Shape and Surface Morphology
The DRC2 showed a rough exterior appearance, which could be possibly due to the adsorption of little amount of AMT at the surface of resin (Figure 2A). MS images confirmed several pores at the surface, which suggested that drug could diffuse freely from the complex (Figures 2B & 2C). However, these pores might be formed owing to the successive removal of the encapsulated DCM from the surface of particles at the time of the synthesis of MS [32].
Figure 2: SEM photomicrograph of.
A. AMT-resin complex,
B. Single microsphere,
C. Surface morphology of microsphere.
Micromeritic Studies
The mean size of DRC2 was observed to be 22.43 ± 2.45 μm, which was seen marginally high to that of normal particles obtained from pure CR-resin (i.e. 12.77 ± 1.9 μm) suggesting the existence of AMT in it. However, size of the synthesized MS was observed from 60.25 ± 2. 56 μm to 106.49 ± 4.45 μm (Table 2).

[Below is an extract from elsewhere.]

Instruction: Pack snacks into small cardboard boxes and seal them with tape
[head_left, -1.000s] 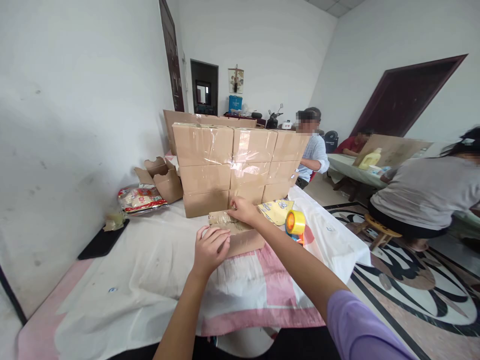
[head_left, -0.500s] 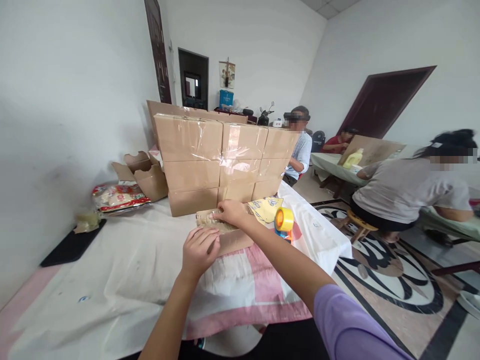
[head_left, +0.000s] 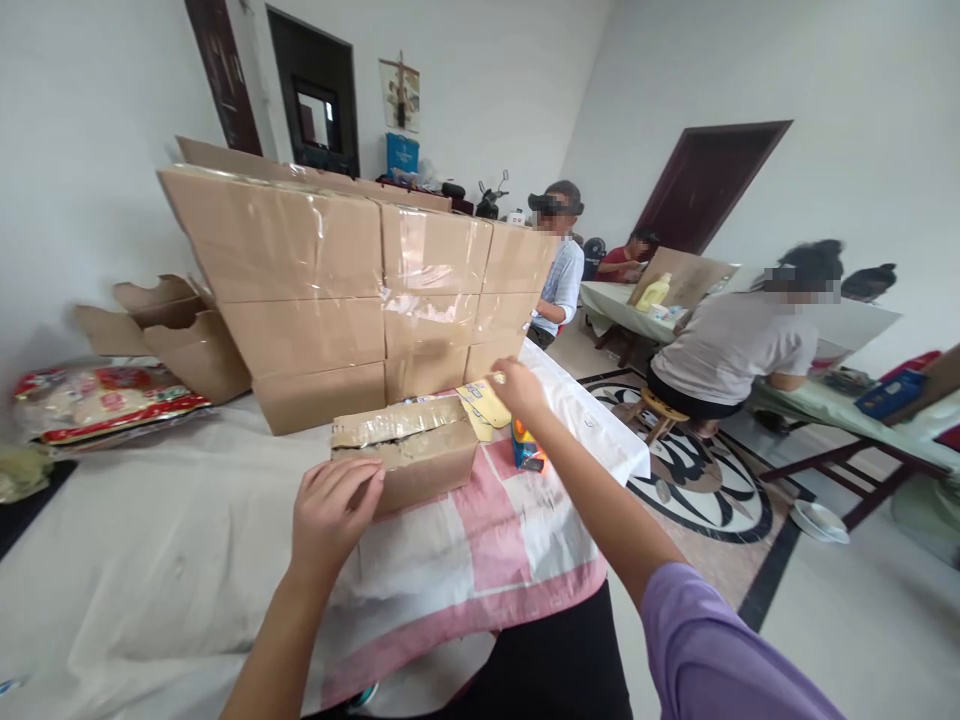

Moreover, size of MS was enhanced with the augment in the proportion of polymer. In addition, as the quantity of resinate was enhanced, the size of MS was also escalated, this could be owing to the resinate that could have filled the interstitial spaces amid polymer subdivisions [16]. The tapped density was found from 0. 48 ± 0. 029 g/cm3 to 0.78 ± 0. 011 g/cm3, on the other hand, the true density was observed amid 0.45 ± 0. 034 g/cm3 and 0. 89 ± 0. 053 g/cm3. However, both density values were observed less than 1, which indicated that the MS was freely floating in the gastric content. The %compressibility index values of the MS were found between 25.45 ± 0.66 and 37.40 ± 0.34, which suggested good flow characteristics of the MS.
FTIR Study
The recorded FTIR spectrum of AMT exhibited a prominent peak at 1315 cm-1 owing to the attached thiazolidine β lactam skeletal. It produced peaks at 1686 cm-1 owing to presence of an amide group and at 1782 cm-1 due to β lactam ring. Further, it depicted peak at 1519 cm-1 and 2970 cm-1 due to benzene ring and methyl stretching, respectively, and at 3463 cm-1 due to amide NH and 3175 cm-1 owing to phenol stretching (Figure 3A). However, resin was confirmed by identifying peak at 1030 cm-1 owing to the quaternary ammonium group (Figure 3B). Moreover, IR spectrum of DRC2 showed different characteristic peaks of AMT at 1780 cm-1 due to β lactam ring, at 1683 cm-1 due to amide stretching of the drug in the resinate. Characteristic peaks of CR-resin in DRC2 was confirmed at 1030 cm-1 due to C-N stretching of quaternary amine, which confirmed the development of complex amid AMT and CR-resin (Figure 3C). The IR spectrum of EC showed prominent peaks at 3625 cm-1 due to free OH group and 3100 cm-1 due to C-H stretching (Figure 3D). The IR spectrum of CH showed strong peaks at 1359.47 cm-1 owing to C-N stretching and 3095.24 cm-1 due to C-H stretching (Figure 3E). Further, characteristic peak of DRC2 was recorded at 1349 cm-1 owing to C- N stretching of the quaternary amine, which advocated the entrapment of DRC in the formulation. However, characteristic peak of EC was obtained at 3120 cm-1 owing to C-H stretching as well as peak at 1359.47 cm-1 due to C- N stretching suggesting the presence of CH in the preparation (Figure 3F).
Figure 3: IR spectra of
(A) AMT,
(B) CR,
(C) AMT-resin complex,
(D) EC,
(E) CH, and
(F) Microsphere formulation.
%Yield and DEE
%Yield of the synthesized preparations was determined from 65.42±0.98% to 80.15 ± 2.45%. In contrast, DEE was observed in the range from 62.48 ± 0.56% to 79.65 ± 2.13% (Table 2). However, DEE was enhanced with the augment of concentration of the polymer, however, this could be owing to the extremely dense shape matrix system of cellulose as well as efficient loading of DRC particles [27].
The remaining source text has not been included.